Illegale Verkäufe von Lachgas finden in gewissem Umfang noch immer statt, urteilt die Sikkerhedsstyrelsen (fSicherheitsbehörde) in einer Bewertung. Der Absatz von Lachgas ist deutlich zurückgegangen, nachdem im vergangenen Jahr eine politische Mehrheit das Lachgasgesetz verabschiedet hatte, das die Beschaffung von Lachgas erschwerte.

„Aber es gebe immer noch einen gewissen illegalen Verkauf, und deshalb werde die Regierung die Parteien hinter dem Gesetz zu Gesprächen einladen“, sagt Wirtschaftsminister Simon Kollerup (Socialdemokraterne). „Es müssen noch Lücken geschlossen werden. Daher werde die Regierung im Herbst die Einigungsgruppe hinter dem Lachgasgesetz zu Diskussionen einberufen, damit wir gemeinsam das Gesetz anpassen können“, heißt es in einer Pressemitteilung.

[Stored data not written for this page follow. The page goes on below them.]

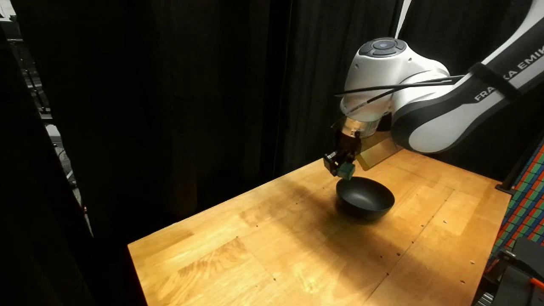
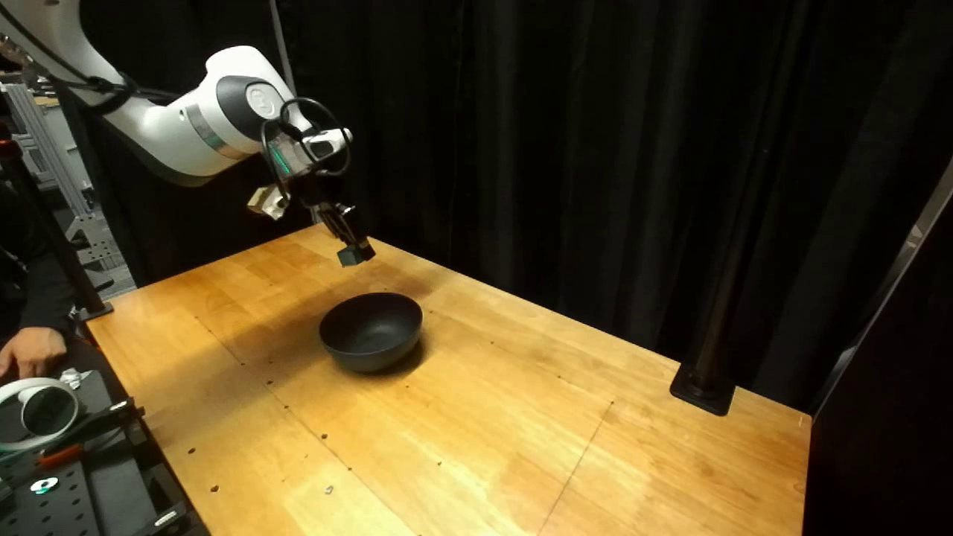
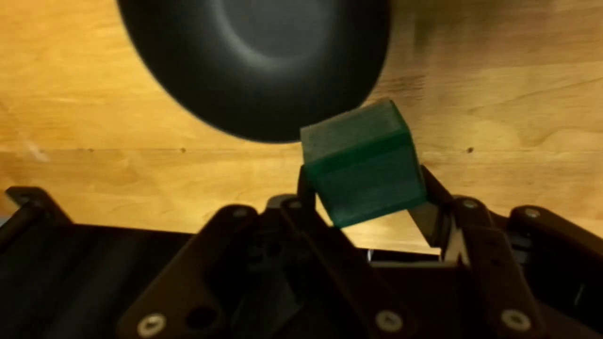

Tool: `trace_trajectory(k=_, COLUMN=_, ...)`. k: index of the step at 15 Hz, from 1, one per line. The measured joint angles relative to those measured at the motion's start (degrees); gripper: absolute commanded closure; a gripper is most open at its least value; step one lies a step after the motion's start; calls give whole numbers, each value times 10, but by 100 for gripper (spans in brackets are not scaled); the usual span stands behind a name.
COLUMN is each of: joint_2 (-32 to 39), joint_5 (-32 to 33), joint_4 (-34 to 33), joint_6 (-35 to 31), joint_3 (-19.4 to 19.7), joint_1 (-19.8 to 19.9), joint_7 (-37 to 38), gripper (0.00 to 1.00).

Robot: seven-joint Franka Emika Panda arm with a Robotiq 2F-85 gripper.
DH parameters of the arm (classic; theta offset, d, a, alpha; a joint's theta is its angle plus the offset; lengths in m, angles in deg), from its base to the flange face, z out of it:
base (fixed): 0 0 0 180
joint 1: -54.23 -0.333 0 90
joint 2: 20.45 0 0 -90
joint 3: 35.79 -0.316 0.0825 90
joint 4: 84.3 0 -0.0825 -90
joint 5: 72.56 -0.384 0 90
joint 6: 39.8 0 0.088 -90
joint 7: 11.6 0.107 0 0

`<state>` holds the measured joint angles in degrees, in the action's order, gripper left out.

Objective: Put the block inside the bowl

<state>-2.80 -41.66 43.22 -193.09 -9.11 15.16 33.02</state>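
The dark green block (image 1: 347, 171) is held, tilted, between the fingertips of my gripper (image 1: 338, 165). The block also shows in an exterior view (image 2: 353, 256) and large in the wrist view (image 3: 365, 165). My gripper (image 3: 367, 193) is shut on its two sides, with both fingers partly hidden by it. The black bowl (image 1: 366, 199) stands upright on the table and its visible inside is bare. It also shows in an exterior view (image 2: 372, 335) and at the top of the wrist view (image 3: 264, 89), partly cut off. The block is above the table, beside the bowl's rim on the curtain side.
The wooden table (image 1: 297, 263) has black curtains (image 1: 191, 106) behind it. A black post base (image 2: 703, 388) is bolted near a far corner. A person's hand (image 2: 33, 351), a white headset (image 2: 37, 413) and a dark cart stand beyond one edge.
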Motion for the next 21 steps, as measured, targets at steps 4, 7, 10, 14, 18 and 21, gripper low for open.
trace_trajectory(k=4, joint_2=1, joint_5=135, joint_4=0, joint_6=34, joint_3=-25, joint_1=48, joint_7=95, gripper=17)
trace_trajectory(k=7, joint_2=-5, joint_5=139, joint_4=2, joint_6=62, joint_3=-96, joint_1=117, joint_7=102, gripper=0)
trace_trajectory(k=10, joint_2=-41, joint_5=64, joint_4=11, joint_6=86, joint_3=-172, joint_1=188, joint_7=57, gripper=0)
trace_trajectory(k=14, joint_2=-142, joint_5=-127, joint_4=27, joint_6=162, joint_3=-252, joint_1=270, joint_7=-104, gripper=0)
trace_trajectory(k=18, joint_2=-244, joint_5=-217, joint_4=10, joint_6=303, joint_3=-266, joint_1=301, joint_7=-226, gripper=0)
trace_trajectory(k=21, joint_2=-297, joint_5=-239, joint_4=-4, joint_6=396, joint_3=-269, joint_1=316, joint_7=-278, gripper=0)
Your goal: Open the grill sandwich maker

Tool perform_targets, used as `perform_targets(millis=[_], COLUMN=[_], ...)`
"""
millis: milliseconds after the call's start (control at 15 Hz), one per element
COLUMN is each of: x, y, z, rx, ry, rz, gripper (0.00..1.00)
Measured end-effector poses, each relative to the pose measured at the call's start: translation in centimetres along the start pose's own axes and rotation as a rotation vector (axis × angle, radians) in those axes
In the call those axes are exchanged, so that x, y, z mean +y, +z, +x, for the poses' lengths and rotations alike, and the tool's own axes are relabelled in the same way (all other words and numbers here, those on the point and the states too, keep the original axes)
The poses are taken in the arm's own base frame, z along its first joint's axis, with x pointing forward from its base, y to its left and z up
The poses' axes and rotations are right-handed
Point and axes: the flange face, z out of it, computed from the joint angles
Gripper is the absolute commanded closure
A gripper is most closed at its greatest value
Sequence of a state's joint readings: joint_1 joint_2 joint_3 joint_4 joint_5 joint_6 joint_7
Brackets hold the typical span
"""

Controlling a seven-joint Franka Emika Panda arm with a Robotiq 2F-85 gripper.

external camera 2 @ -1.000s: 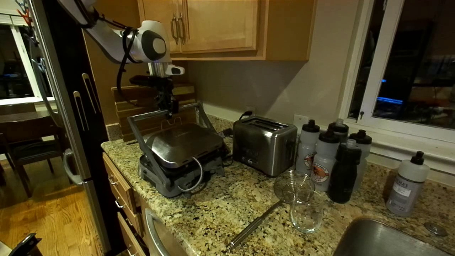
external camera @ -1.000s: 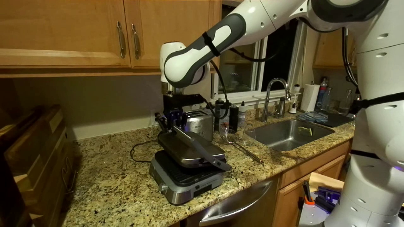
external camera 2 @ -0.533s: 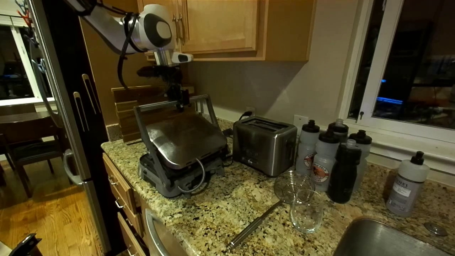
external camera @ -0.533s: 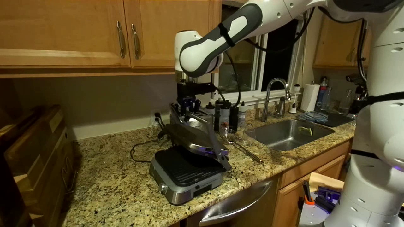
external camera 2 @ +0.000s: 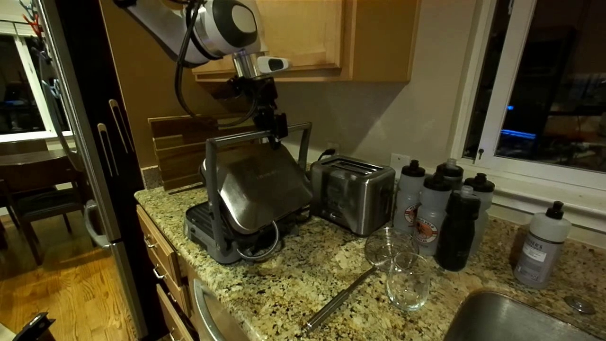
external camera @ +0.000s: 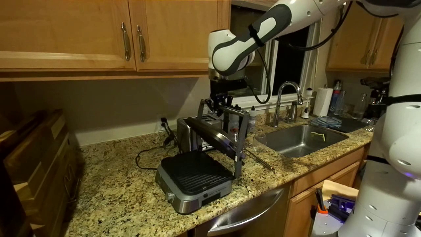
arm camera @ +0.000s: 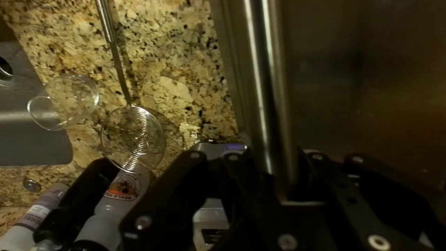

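The claw (external camera 2: 276, 135) is clamped on the handle bar (external camera 2: 239, 138), the metal running straight between its dark fingers (arm camera: 238, 170). The bar's two side arms (external camera 2: 214, 189) stand nearly upright, and beneath it the lid (external camera 2: 265, 184) is tilted up at a slant, with a wide gap between it and the black ribbed plate (external camera: 195, 179). The grill sandwich maker (external camera: 201, 166) itself sits partly open on the speckled counter (external camera: 118, 187), its base (external camera: 185, 202) flat (there's a small silver knob (external camera: 169, 196) low on one side). Right beside it is a shiny steel toaster (external camera 2: 352, 194); whether the lid touches it, I can't tell from here. Past the toaster, some squeeze bottles (external camera 2: 430, 210) stand bunched together. A wire skimmer (arm camera: 133, 139) lies on the counter, its long handle (external camera 2: 336, 303) stretching away from the bottles, with a clear glass (external camera 2: 407, 284) near it. Farther along there's the steel sink (external camera: 291, 148), a tall faucet (external camera: 278, 105) rising behind it.
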State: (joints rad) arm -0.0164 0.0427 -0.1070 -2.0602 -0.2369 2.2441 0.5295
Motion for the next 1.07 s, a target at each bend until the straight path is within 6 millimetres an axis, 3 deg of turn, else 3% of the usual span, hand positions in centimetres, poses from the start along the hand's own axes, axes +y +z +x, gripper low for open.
perform_targets(millis=[333, 1067], x=[3.9, 9.6], y=[1.9, 6.6], z=[0.5, 1.6], rx=[-0.016, -0.077], ry=[0.032, 0.100], rz=[-0.057, -0.140], gripper=[0.96, 0.96])
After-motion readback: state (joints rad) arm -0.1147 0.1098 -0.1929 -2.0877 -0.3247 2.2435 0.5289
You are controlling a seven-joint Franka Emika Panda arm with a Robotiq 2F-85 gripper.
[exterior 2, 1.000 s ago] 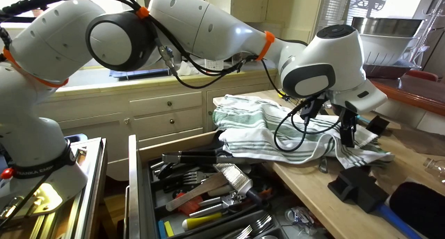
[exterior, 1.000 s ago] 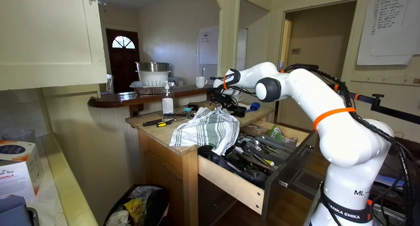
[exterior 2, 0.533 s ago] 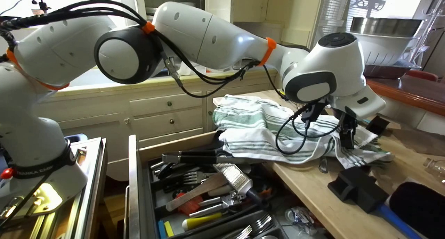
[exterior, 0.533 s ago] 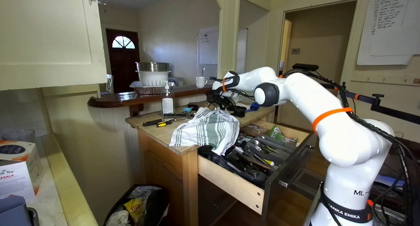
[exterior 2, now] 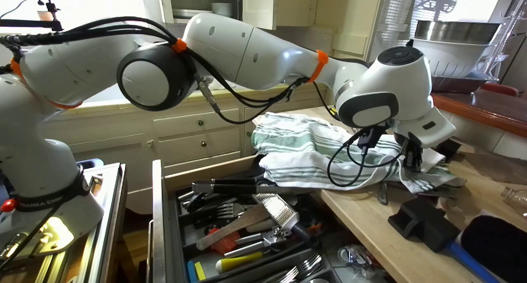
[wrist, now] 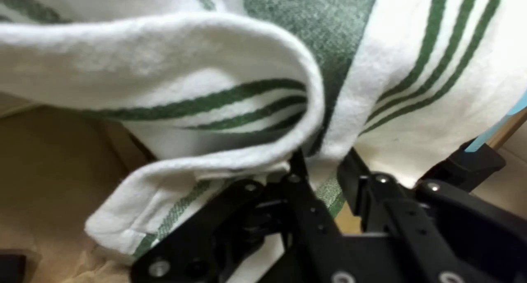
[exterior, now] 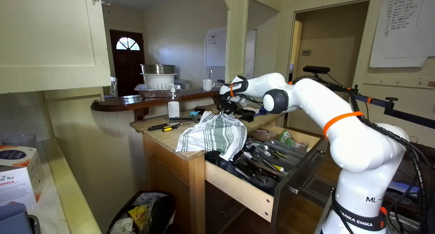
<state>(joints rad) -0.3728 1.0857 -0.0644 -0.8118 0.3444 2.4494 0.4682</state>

Das Lachgasgesetz untersagte unter anderem den Verkauf von Lachgas an Jugendliche unter 18 Jahren und den Verkauf von mehr als zwei Kartuschen gleichzeitig an Privatpersonen. Auch Geschäften, die unter anderem Tabak und Alkohol verkaufen, wurde der Verkauf von Lachgas untersagt.

Eine Auswertung des Erhvervsministeriets (Handels- und Industrieministeriums) zeigt, dass sich die Zahl der Dänen, die sich nach dem Konsum von Lachgas mit Verletzungssymptomen an die Giftlinie genähert haben, seit Inkrafttreten des Gesetzes am 10. Juni letzten Jahres fast halbiert hat.

Das Sundhedsstyrelsen (Gesundheitsamt) stellt daher fest, dass der Missbrauch von Lachgas allgemein zurückgegangen ist. Die Sikkerhedsstyrelsen schätzt jedoch ein, dass der Verkauf von Lachgas-Kartuschen bis zu einem gewissen Grad noch immer illegal ist, auch in sozialen und ausländischen Medien. Daher empfiehlt die Sikkerhedsstyrelsen, die derzeitige Überwachung sowohl der physischen Geschäfte als auch des Online-Geschäfts fortzusetzen.

„Ein Lachgasmissbrauch kann für junge Menschen schlimme Folgen haben, deshalb ist es positiv, dass es schwieriger geworden ist, Lachgaskartuschen zu Rauschzwecken zu beschaffen“, sagt Gesundheitsminister Magnus Heunicke. „Wir sehen aber noch Herausforderungen unter anderem beim illegalen Verkauf von Lachgas-Kartuschen. Auch dieses muss angegangen werden. Ich möchte die Entwicklung aufmerksam verfolgen, nicht zuletzt vor dem Hintergrund, dass sich die Gesellschaft inzwischen wieder geöffnet hat und immer mehr junge Menschen mit Partys und Festivals in den Alltag zurückkehren“, sagt er.